C’était presque vrai. Ce n’était pas la peine de dire qu’il faisait effectivement des recherches dans ce sens, car elles n’étaient pas concluantes et seraient mal comprises.
— Le genre d’autostimulation par pré-enregistrement que j’emploie dans ce traitement thérapeutique, continua-t-il, n’a aucun effet sur le patient en dehors de celui exercé durant le fonctionnement de l’appareil : cinq à dix minutes.
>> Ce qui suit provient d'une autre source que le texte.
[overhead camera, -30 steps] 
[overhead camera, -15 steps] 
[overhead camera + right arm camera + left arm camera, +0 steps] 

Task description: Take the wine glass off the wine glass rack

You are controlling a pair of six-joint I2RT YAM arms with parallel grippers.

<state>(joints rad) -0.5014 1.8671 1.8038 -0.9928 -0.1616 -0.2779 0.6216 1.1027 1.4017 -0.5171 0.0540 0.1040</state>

Il connaissait mieux les spécialités des juristes du Contrôle Médical qu’elle ne connaissait celle de Haber ; elle acquiesça légèrement après cette dernière phrase ; c’était ce qui l’intéressait. Puis elle demanda :
— Alors, quel est son effet ?
— Oui, j’y arrivais, répondit Haber, qui « rajusta » rapidement sa voix où perçait une pointe d’irritation. Dans le cas qui nous occupe, nous avons un sujet qui a peur de rêver : un onirophobe. Mon traitement est essentiellement un simple conditionnement dans la tradition de la psychologie moderne. On suggère hypnotiquement au patient de rêver ici, dans des conditions contrôlées ; le contenu du rêve et l’affect émotionnel sont également suggérés hypnotiquement. On dit au sujet qu’il peut rêver sans crainte, agréablement, etc. Un conditionnement positif qui le libérera de sa phobie. L’ampli est un instrument idéal pour ce genre de traitement. Il s’assure que le patient rêve, tout en analysant et en renforçant son activité corticale durant l’état D. Sans cela, un patient peut mettre jusqu’à une heure et demie avant d’arriver à l’état D, et c’est bien trop long pour une séance, sans compter que, durant le sommeil profond, l’intensité de la suggestion hypnotique concernant le contenu du rêve peut être affaiblie. Et c’est indésirable ; pendant qu’il est en conditionnement, il est essentiel que le patient ne fasse pas de mauvais rêves, de cauchemars. L’ampli est donc un facteur de sécurité, et me fait gagner du temps. Le traitement pourrait être appliqué sans lui, mais il prendrait probablement des mois. Avec l’ampli, j’espère ne mettre que quelques semaines. Il peut se révéler aussi utile, dans certains cas, que l’hypnose en psychanalyse et dans le conditionnement thérapeutique.